« On m’avait dit, vous êtes une femme, vous ne pourrez pas faire de la rurale. Vous faites de la rurale, vous ne pourrez pas avoir d’enfants. Vous avez des enfants, vous ne pourrez pas diriger un cabinet. » Tous ces prétendus obstacles, Estelle Cotton les a franchis avec l’énergie et la détermination qui la caractérisent. Aujourd’hui, elle est associée à parts égales avec Vincent, également docteur vétérinaire, à Boulay dans le centre de la Moselle.
Leur structure emploie dix personnes, quatre praticiens et six assistantes. L’activité est à 40 % sur la rurale, 60 % pour la « canine ». Dans quelque temps, un nouveau bâtiment verra le jour à côté de l’actuel. « Il sera plus grand avec une petite zone d’hospitalisation pour les veaux, précise Estelle. Nous pourrons les garder quelques jours, car ils sont fragiles et les soigner dans les élevages, ce n’est pas évident. » La jeune femme ne se fixe qu’une limite, les distances : « Tous mes clients sont au maximum à 30 minutes de route. Je refuse que nous passions trop de temps en voiture », argumente-t-elle, au volant de son utilitaire chargé de matériel et de médicaments.
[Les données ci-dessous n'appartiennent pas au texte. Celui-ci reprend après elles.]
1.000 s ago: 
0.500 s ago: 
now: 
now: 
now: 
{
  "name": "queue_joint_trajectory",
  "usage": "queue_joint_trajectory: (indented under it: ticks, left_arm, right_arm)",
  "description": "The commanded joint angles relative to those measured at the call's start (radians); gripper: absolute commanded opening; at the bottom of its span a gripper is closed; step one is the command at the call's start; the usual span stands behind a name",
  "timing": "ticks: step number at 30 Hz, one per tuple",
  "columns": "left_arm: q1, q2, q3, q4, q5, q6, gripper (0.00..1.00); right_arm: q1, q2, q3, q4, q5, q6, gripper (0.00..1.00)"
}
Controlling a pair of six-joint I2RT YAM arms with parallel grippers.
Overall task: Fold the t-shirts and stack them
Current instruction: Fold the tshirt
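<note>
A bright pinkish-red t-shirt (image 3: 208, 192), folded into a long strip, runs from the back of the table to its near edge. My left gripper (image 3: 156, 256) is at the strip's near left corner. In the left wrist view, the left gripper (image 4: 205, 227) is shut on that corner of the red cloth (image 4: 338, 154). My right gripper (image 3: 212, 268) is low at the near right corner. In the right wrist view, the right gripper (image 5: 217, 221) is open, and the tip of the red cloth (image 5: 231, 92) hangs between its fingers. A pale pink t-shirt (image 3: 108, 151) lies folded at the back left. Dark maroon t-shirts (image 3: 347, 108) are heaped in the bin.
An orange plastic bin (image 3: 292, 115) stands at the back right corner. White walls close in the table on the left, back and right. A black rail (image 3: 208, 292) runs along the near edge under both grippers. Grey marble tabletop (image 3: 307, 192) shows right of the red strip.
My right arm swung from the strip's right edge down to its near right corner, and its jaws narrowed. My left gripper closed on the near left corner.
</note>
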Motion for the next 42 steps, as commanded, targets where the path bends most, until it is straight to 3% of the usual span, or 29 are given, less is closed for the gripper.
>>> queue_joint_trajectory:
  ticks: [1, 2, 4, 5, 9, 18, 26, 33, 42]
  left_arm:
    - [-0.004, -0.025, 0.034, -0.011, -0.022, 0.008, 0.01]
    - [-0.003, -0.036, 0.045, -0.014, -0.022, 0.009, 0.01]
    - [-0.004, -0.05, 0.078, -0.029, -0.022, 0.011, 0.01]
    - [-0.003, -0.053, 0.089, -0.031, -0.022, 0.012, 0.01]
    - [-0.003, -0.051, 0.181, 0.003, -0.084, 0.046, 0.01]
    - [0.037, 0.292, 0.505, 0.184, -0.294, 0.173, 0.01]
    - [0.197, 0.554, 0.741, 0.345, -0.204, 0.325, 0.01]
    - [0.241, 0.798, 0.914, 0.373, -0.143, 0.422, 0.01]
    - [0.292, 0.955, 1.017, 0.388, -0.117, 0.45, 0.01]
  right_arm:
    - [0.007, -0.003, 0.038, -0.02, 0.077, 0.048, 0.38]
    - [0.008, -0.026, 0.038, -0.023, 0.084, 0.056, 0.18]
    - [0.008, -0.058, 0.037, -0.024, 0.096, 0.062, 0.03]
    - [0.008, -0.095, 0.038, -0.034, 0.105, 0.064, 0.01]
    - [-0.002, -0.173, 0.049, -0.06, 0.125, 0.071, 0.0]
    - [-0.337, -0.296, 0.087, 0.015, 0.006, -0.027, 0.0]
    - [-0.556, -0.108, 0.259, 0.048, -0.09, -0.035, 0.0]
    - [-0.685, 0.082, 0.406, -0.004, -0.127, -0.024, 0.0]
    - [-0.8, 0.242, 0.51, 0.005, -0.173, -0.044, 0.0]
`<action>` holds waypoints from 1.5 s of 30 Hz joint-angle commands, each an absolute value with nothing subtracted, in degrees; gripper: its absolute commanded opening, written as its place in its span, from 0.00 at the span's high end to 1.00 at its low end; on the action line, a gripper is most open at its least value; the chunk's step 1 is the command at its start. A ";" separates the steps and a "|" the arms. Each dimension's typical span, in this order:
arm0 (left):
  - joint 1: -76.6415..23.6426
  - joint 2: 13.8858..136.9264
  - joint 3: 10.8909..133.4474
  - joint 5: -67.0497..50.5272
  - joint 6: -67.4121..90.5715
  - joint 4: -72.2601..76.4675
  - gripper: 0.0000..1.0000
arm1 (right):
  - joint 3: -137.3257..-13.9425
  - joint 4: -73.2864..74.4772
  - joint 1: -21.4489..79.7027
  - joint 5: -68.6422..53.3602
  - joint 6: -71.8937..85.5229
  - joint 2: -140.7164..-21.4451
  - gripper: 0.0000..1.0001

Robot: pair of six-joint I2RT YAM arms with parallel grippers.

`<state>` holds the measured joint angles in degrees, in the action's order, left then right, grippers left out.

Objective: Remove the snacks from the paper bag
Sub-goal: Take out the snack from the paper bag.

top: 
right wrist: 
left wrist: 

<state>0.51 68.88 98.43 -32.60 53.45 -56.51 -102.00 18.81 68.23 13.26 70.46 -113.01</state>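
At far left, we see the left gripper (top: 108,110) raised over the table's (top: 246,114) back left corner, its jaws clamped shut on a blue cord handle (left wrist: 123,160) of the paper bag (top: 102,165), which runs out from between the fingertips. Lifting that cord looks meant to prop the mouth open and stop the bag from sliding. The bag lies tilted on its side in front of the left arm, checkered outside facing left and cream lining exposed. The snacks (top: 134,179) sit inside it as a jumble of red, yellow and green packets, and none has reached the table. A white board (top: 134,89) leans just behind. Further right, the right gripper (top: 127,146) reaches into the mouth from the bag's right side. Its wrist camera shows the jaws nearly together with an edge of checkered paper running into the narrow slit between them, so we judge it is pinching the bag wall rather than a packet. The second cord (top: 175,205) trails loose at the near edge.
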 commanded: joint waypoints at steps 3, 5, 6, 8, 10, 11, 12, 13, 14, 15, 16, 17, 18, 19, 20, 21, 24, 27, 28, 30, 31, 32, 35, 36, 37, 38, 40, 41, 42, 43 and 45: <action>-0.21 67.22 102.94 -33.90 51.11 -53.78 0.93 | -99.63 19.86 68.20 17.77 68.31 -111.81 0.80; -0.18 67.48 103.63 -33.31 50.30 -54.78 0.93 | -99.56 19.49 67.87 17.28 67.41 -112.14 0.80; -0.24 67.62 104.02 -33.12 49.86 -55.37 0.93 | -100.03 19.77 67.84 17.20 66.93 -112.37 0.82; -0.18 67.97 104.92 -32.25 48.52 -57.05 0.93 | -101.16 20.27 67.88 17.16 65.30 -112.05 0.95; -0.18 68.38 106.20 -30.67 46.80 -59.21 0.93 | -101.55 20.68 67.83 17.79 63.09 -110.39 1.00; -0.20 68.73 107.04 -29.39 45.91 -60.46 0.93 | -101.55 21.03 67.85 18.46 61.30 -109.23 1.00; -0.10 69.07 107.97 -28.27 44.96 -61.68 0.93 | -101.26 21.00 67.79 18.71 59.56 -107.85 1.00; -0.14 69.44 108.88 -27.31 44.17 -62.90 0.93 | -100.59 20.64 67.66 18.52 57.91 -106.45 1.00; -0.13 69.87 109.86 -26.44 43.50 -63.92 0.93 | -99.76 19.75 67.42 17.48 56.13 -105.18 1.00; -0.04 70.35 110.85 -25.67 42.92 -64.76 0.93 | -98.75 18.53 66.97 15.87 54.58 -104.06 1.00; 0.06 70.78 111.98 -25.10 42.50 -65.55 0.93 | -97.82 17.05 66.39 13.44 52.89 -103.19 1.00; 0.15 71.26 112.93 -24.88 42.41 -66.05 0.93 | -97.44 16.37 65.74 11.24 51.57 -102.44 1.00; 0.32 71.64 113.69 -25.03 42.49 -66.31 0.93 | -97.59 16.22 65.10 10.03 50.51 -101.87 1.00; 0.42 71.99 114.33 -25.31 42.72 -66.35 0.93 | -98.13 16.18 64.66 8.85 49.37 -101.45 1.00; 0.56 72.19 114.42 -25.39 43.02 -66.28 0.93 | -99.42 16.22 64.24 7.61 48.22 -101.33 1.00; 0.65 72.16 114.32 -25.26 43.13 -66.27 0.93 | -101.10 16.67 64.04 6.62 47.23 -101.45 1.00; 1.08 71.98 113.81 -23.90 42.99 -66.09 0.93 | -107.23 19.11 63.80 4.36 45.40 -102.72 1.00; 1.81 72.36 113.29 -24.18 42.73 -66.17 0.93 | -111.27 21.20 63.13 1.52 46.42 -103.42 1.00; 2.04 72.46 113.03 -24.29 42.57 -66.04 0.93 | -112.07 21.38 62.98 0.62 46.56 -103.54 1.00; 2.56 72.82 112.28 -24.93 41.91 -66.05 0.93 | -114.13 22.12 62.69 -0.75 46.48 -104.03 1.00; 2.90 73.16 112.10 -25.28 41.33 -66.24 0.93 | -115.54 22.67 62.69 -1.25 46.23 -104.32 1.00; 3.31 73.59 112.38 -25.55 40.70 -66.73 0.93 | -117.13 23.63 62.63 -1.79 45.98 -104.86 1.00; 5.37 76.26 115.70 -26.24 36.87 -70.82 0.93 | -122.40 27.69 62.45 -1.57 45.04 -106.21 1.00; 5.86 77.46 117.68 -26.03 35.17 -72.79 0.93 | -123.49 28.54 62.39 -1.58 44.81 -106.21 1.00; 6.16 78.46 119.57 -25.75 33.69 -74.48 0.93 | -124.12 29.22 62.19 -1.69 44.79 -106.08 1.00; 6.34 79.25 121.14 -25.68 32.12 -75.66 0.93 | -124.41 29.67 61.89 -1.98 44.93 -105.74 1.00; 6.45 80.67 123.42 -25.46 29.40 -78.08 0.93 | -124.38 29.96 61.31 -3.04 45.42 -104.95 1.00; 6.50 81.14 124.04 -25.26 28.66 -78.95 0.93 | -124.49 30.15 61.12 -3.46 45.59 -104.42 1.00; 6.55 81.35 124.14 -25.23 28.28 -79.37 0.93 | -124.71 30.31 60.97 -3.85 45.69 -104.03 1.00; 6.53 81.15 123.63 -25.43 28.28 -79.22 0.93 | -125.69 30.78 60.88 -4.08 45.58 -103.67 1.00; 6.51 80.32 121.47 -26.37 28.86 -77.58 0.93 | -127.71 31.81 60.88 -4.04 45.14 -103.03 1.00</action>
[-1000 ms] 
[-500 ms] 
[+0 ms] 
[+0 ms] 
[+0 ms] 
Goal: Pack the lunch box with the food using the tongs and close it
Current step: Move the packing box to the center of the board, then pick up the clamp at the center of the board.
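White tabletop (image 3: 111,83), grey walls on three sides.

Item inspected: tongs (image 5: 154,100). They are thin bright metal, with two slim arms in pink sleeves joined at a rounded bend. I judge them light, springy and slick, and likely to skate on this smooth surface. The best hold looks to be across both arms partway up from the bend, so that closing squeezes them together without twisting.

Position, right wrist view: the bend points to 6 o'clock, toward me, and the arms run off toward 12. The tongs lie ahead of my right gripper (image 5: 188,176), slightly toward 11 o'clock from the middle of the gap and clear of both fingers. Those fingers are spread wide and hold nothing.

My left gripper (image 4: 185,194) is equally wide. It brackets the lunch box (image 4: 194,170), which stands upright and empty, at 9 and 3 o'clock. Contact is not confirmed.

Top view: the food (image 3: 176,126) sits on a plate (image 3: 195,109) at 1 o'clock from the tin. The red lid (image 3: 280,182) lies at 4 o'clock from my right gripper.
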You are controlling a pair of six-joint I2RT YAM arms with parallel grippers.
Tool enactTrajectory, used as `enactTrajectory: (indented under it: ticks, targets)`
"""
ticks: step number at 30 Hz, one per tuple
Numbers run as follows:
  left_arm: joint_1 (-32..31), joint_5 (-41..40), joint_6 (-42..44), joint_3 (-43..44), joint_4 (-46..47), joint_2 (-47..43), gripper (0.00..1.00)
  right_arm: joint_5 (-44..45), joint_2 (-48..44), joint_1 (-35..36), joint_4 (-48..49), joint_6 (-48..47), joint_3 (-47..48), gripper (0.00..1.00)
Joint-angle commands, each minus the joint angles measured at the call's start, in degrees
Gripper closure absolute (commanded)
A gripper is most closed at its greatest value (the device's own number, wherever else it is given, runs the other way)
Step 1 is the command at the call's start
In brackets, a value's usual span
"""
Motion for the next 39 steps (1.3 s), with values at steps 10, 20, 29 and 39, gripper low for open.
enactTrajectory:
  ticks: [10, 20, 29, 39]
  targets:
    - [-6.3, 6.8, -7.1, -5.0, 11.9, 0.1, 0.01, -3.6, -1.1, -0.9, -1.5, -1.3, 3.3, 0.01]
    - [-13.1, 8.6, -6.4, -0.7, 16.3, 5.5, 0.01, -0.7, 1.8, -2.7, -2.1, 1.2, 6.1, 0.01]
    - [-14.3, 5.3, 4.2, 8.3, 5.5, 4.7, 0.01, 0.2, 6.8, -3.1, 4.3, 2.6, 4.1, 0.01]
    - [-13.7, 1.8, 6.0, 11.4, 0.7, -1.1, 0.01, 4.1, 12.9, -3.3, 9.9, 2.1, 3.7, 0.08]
Autant dire que les journées de cette maman de deux enfants de quatre et sept ans, dont le mari est agriculteur, sont bien remplies. À la maison, elle explique s’occuper de tout, intendance, papiers… Son seul temps libre est consacré à ses enfants.
Métier riche mais difficile
Estelle a remis l’humain au cœur de l’organisation du cabinet. « Lorsque j’y étais salariée, je faisais des heures à n’en plus finir. Avec mon associé Vincent, nous avons tout remis d’équerre. Le personnel doit prendre ses congés, les gardes sont bien réparties. Je travaille désormais un week-end sur quatre. » Le turn-over est tombé à zéro, avec des salariés qui se sentent bien dans une structure où ils se savent écoutés. Les clients ne sont pas en reste.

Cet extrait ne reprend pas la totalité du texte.